Add support for sharded models when TorchAO quantization is enabled #10256

a-r-r-o-w · 2024-12-17T06:12:48Z

When passing a device_map, whether as a finegrained dict or simply "auto", we cannot use the torchao quantization method currently.

Error

Traceback (most recent call last):
  File "/home/aryan/work/diffusers/dump5.py", line 91, in <module>
    transformer = FluxTransformer2DModel.from_pretrained(
  File "/raid/aryan/nightly-venv/lib/python3.10/site-packages/huggingface_hub/utils/_validators.py", line 114, in _inner_fn
    return fn(*args, **kwargs)
  File "/home/aryan/work/diffusers/src/diffusers/models/modeling_utils.py", line 920, in from_pretrained
    accelerate.load_checkpoint_and_dispatch(
  File "/raid/aryan/nightly-venv/lib/python3.10/site-packages/accelerate/big_modeling.py", line 613, in load_checkpoint_and_dispatch
    load_checkpoint_in_model(
  File "/raid/aryan/nightly-venv/lib/python3.10/site-packages/accelerate/utils/modeling.py", line 1690, in load_checkpoint_in_model
    if os.path.isfile(checkpoint):
  File "/home/aryan/.pyenv/versions/3.10.14/lib/python3.10/genericpath.py", line 30, in isfile
    st = os.stat(path)
TypeError: stat: path should be string, bytes, os.PathLike or integer, not dict

This is a quick workaround to throw a cleaner error message. The reason why we error out is because:

diffusers/src/diffusers/models/modeling_utils.py

Line 806 in 7ca64fd

model_file = _merge_sharded_checkpoints(sharded_ckpt_cached_folder, sharded_metadata)

Here, we merge the sharded checkpoints because hf_quantizer is not None and set is_sharded to False. This causes model_file to be a state dict instead of a string.
diffusers/src/diffusers/models/modeling_utils.py

Line 914 in 7ca64fd

accelerate.load_checkpoint_and_dispatch(

Accelerate expects a file path when load_checkpoint_and_dispatch is called, but we try to pass a state dict.

Accelerate also provides load_checkpoint_in_model which might be usable here since we are working with a state dict here. Until we can figure out the best way to support this, let's raise a clean error. We can tackle in #10013 and work on refactoring too. model_file does not make sense as a variable name either when holding a state dict, which caused some confusions during debugging.

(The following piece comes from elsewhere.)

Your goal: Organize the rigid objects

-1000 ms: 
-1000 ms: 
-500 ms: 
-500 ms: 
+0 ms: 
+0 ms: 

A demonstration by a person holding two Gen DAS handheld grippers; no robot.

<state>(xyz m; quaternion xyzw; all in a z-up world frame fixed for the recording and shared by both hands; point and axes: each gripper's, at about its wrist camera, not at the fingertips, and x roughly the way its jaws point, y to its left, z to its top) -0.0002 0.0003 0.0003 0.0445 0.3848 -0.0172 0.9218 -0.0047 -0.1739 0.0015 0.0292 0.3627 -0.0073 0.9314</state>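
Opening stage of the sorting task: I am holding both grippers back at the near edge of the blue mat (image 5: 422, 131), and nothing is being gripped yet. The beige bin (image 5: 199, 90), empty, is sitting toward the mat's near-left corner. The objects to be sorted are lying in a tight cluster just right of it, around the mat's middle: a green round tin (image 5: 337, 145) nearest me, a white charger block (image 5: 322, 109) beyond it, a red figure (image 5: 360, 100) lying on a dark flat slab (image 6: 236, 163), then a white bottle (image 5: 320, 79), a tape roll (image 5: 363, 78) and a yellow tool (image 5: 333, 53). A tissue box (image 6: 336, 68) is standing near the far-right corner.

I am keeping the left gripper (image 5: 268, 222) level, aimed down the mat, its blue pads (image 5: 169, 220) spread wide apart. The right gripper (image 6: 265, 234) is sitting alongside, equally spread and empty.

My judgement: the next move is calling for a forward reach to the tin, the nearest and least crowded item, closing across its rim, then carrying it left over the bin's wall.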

The missing case was found by @DN6, thanks! This was not detected by our fast/slow tests or me during testing device_map related changes because I was using unsharded single safetensors file for both SDXL and Flux. If the state dict is unsharded, device_map should work just fine whether you pass a string like auto or balanced, or if you pass a finegrained dict.

HuggingFaceDocBuilderDev · 2024-12-17T06:19:59Z

The docs for this PR live here. All of your documentation changes will be reflected on that endpoint. The docs are available until 30 days after the last update.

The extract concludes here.